• **YOUR GOAL**
After locating the line that contains "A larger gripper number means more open" in the data below, set down exactly that line and each one after it through the line that contains "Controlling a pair", and nothing more.

• **MATERIAL PROVIDED**
=== Begin Enclosure ===

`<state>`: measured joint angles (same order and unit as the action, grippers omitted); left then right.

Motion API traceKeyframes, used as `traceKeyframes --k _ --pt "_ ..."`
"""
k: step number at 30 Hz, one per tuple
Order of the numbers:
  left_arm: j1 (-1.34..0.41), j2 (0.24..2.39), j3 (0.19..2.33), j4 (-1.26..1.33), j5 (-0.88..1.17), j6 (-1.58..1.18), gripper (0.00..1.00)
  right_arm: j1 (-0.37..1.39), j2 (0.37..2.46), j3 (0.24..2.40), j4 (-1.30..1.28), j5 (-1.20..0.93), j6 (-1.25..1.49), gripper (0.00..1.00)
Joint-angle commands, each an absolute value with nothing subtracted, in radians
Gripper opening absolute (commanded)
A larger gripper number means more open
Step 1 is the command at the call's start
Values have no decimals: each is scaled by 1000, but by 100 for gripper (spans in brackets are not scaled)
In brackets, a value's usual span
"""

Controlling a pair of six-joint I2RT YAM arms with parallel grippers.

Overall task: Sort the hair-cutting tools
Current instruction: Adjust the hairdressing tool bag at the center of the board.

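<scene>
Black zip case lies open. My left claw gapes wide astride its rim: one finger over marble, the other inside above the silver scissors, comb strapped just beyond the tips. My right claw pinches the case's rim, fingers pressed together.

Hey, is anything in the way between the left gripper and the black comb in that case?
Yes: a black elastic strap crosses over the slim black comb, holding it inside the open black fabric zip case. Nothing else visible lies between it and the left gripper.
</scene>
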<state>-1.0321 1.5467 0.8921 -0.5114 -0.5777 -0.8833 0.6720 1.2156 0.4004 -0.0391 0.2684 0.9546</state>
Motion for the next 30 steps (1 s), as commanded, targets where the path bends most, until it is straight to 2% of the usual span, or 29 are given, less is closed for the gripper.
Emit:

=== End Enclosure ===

• **REPLY**
A larger gripper number means more open
Step 1 is the command at the call's start
Values have no decimals: each is scaled by 1000, but by 100 for gripper (spans in brackets are not scaled)
In brackets, a value's usual span
"""

Controlling a pair of six-joint I2RT YAM arms with parallel grippers.

No part of the answer remains open.